What the task asks: Please restate the records that follow exactly, skipping their images.

(Items listed in a dataset)
*** Block opens ***

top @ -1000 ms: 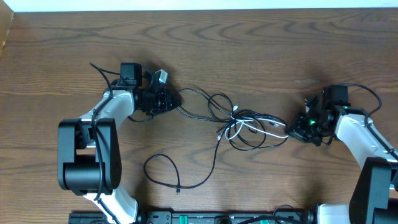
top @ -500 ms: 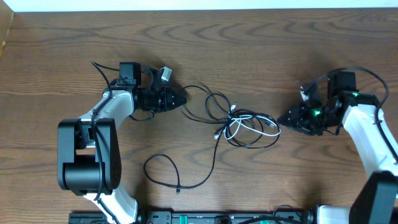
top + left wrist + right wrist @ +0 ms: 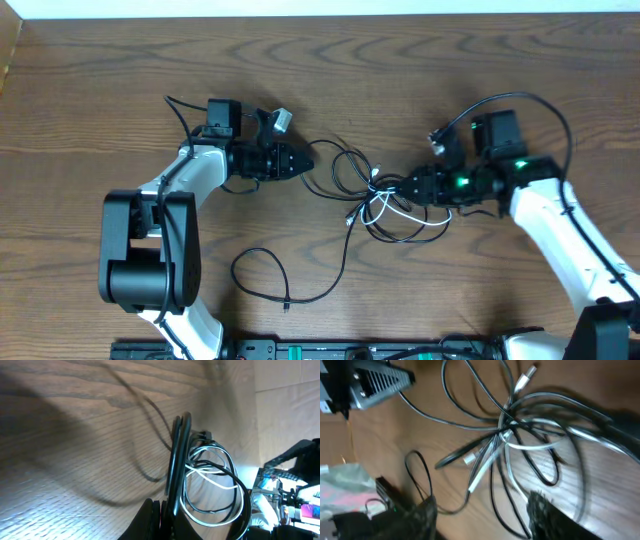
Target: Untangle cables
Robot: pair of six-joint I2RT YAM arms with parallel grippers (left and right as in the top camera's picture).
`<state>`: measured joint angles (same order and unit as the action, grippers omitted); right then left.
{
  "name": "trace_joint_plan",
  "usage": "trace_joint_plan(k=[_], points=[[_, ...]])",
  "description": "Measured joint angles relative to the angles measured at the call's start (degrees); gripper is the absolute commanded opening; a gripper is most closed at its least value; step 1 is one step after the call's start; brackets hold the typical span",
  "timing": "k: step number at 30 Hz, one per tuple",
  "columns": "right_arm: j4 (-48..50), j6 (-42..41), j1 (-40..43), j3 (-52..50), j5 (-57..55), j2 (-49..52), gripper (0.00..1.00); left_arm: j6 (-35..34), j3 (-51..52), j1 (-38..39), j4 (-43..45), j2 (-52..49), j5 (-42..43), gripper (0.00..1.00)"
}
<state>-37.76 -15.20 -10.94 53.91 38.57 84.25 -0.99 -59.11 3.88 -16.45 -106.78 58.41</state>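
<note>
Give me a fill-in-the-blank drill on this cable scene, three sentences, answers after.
The tangle mixes black cables with one ___ cable. The left claw is shut on a black cable; the open claw belongs to the ___ arm. The table is made of ___. Missing: white; right; wood.

Matt wood-grain table, glossy cables
</note>
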Motion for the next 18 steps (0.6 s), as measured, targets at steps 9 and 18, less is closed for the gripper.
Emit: trace_joint_plan(k=[9, 18], points=[[11.4, -11.6, -7.7, -8.2, -6.6, 0.0, 0.43, 0.0, 0.0, 0.0, 0.0, 0.0, 0.0, 0.08], [20.9, -19.1, -13.0, -12.2, -13.7, 0.0, 0.32, 0.0, 0.0, 0.0, 0.0, 0.0, 0.0, 0.08]])
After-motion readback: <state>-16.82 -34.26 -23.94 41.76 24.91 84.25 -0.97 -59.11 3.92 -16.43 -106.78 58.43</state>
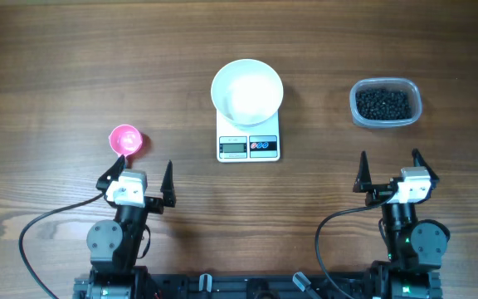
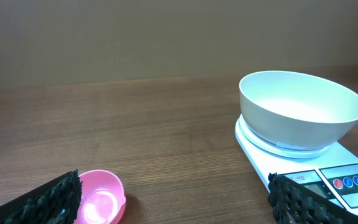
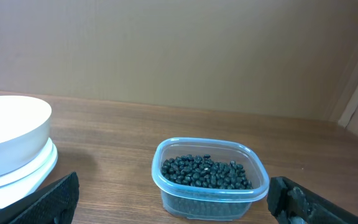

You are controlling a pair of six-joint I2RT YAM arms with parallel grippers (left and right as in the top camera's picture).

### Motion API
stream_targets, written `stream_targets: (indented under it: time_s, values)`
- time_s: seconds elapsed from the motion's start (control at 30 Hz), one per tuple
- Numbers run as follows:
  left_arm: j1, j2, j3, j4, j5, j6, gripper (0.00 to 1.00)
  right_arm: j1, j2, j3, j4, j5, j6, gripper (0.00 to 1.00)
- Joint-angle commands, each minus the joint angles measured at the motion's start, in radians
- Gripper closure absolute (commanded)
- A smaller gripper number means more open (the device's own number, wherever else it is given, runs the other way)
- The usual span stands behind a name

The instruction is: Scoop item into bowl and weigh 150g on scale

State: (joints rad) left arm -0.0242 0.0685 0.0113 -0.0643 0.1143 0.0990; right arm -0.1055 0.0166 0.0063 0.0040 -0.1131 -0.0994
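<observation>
The left pincer (image 1: 139,176) hangs released, jaws spread wide with nothing between them, low over the desk (image 1: 56,66) at its near left. The right pincer (image 1: 390,170) stands the same way at the near right, wide apart and empty.

Nothing has been scooped yet, as far as I can judge. The black beans (image 1: 383,103) all lie in the clear plastic tub (image 1: 357,104), at about twelve o'clock from the right pincer and well apart from it. The white bowl (image 1: 247,90) sits empty on the white scale (image 1: 248,146) in the middle of the desk, at nine o'clock from the tub. The scale's display is too small for me to read.

The small pink scoop (image 1: 126,139) lies near the left pincer, at about eleven o'clock from it, mouth up. Taking it looks like the first step. I would come down over it with one finger inside the rim and one outside, and close on the wall. A pinch across the whole cup may squeeze it out of the jaws. It is light plastic, so a sideways nudge could send it skating.

The beans are on the far side of the scale from the scoop. The carry should therefore pass clear of the bowl, since a bump would disturb the reading.
</observation>
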Motion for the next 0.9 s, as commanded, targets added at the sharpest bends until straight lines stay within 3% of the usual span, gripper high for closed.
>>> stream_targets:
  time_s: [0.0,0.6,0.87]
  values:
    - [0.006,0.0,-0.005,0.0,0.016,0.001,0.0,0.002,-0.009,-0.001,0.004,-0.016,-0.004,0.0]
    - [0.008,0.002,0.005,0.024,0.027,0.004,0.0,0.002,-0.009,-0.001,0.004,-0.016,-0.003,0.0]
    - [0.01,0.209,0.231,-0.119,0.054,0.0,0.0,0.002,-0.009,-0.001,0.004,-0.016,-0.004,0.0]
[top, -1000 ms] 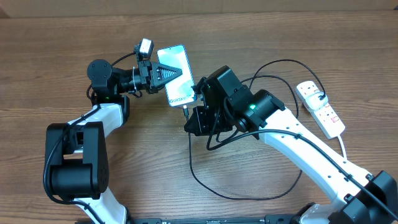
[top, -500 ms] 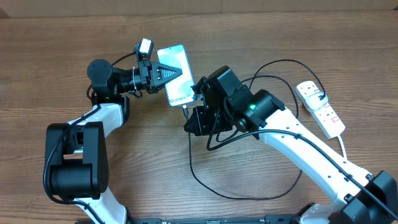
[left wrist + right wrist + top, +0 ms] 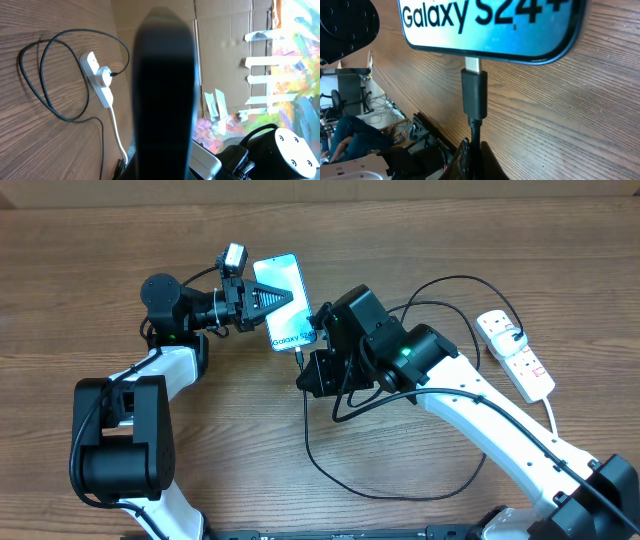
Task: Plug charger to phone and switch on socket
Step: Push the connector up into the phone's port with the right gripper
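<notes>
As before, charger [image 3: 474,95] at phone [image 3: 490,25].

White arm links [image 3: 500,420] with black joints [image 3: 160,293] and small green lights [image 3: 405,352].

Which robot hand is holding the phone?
The left gripper: its black fingers clamp across the phone screen. The right gripper pinches the charger cable just below the phone instead.

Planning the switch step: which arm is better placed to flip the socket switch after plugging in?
Right. The socket lies on the right arm's side of the table; the left gripper holds the phone on the far side. The right gripper only needs to release the charger first.
</notes>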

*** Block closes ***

Result of this task:
top @ -1000 ms: 
top @ -500 ms: 
top + left wrist + right wrist @ +0 ms: 
Target: Untangle cables
Robot: pair of six-joint I2RT YAM arms with parallel grippers (left and right as in the top camera's picture).
`<state>`: measured joint angles (same order and unit as the action, grippers omitted); right then left.
{
  "name": "trace_joint_plan",
  "usage": "trace_joint_plan(k=[_], points=[[_, ...]])",
  "description": "Measured joint angles relative to the angles measured at the call's start (degrees); gripper is the absolute commanded opening; a gripper is most closed at its least value; step 1 is one step after the call's start; brackets hold the typical span",
  "timing": "k: step number at 30 Hz, one per tuple",
  "columns": "right_arm: j4 (-48..50), j6 (-42..41), j1 (-40..43), j3 (-52..50), j5 (-57..55), j2 (-49..52), gripper (0.00..1.00); left_arm: j6 (-35..34), j3 (-51..52), j1 (-38..39), j4 (-43..45), j2 (-52..49), j5 (-42..43), gripper (0.00..1.00)"
}
<state>-37.76 -15.20 -10.94 53.91 38.57 84.25 -0.99 -59.11 3.88 -16.45 -106.78 58.41</state>
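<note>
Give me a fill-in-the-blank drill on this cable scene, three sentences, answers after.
The tangle mixes black cables with one ___ cable. The left claw is shut on a black cable; the open claw belongs to the ___ arm. The table is made of ___. Missing: white; right; wood.

Matt wood-grain table, glossy cables
</note>
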Motion for the next 18 steps (0.6 s), as measured, targets at steps 9 and 18, less is closed for the gripper.
Emit: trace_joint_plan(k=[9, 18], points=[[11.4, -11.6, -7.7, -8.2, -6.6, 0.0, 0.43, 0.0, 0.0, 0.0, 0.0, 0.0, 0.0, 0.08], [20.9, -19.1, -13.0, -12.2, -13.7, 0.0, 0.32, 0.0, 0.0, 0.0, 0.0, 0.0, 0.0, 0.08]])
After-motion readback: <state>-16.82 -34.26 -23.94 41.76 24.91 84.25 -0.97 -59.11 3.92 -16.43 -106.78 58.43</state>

You are controlling a pair of six-joint I2RT YAM arms with parallel grippers (left and right as in the top camera's picture).

### Motion API
stream_targets, written `stream_targets: (indented under it: time_s, values)`
- time_s: seconds elapsed from the motion's start (control at 30 Hz), one per tuple
- Numbers run as follows:
  left_arm: j1, j2, j3, j4, j5, j6, gripper (0.00 to 1.00)
  right_arm: j1, j2, j3, j4, j5, j6, gripper (0.00 to 1.00)
- Joint-angle commands, each minus the joint angles measured at the motion's start, in radians
- Gripper closure absolute (commanded)
- A smaller gripper number means more open (the device's own number, wherever else it is given, runs the other way)
- The usual span stands behind a name

The instruction is: Scoop item into bowl and weigh 150g on scale

State: (joints rad) left arm -0.0242 0.0685 0.0113 -0.0643 0.1143 0.0990; right arm -0.1055 0.0166 0.0063 0.0040 -0.1131 -0.0994
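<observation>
The left pincer (image 1: 139,176) hangs released, jaws spread wide with nothing between them, low over the desk (image 1: 56,66) at its near left. The right pincer (image 1: 390,170) stands the same way at the near right, wide apart and empty.

Nothing has been scooped yet, as far as I can judge. The black beans (image 1: 383,103) all lie in the clear plastic tub (image 1: 357,104), at about twelve o'clock from the right pincer and well apart from it. The white bowl (image 1: 247,90) sits empty on the white scale (image 1: 248,146) in the middle of the desk, at nine o'clock from the tub. The scale's display is too small for me to read.

The small pink scoop (image 1: 126,139) lies near the left pincer, at about eleven o'clock from it, mouth up. Taking it looks like the first step. I would come down over it with one finger inside the rim and one outside, and close on the wall. A pinch across the whole cup may squeeze it out of the jaws. It is light plastic, so a sideways nudge could send it skating.

The beans are on the far side of the scale from the scoop. The carry should therefore pass clear of the bowl, since a bump would disturb the reading.
</observation>
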Motion for the next 0.9 s, as commanded, targets added at the sharpest bends until straight lines stay within 3% of the usual span, gripper high for closed.
>>> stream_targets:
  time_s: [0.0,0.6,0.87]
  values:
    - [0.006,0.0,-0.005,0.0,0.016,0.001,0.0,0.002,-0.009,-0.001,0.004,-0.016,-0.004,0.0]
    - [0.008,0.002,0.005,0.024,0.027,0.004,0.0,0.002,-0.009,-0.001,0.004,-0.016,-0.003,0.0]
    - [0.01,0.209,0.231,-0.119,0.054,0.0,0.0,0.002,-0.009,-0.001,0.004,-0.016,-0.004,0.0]
[top, -1000 ms] 
[top, -500 ms] 
[left wrist + right wrist + top, +0 ms] 
Task: Plug charger to phone and switch on socket
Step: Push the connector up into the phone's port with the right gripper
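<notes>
As before, charger [image 3: 474,95] at phone [image 3: 490,25].

White arm links [image 3: 500,420] with black joints [image 3: 160,293] and small green lights [image 3: 405,352].

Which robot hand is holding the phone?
The left gripper: its black fingers clamp across the phone screen. The right gripper pinches the charger cable just below the phone instead.

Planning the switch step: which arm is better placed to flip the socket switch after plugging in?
Right. The socket lies on the right arm's side of the table; the left gripper holds the phone on the far side. The right gripper only needs to release the charger first.
</notes>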

The output is finished, and nothing else is needed.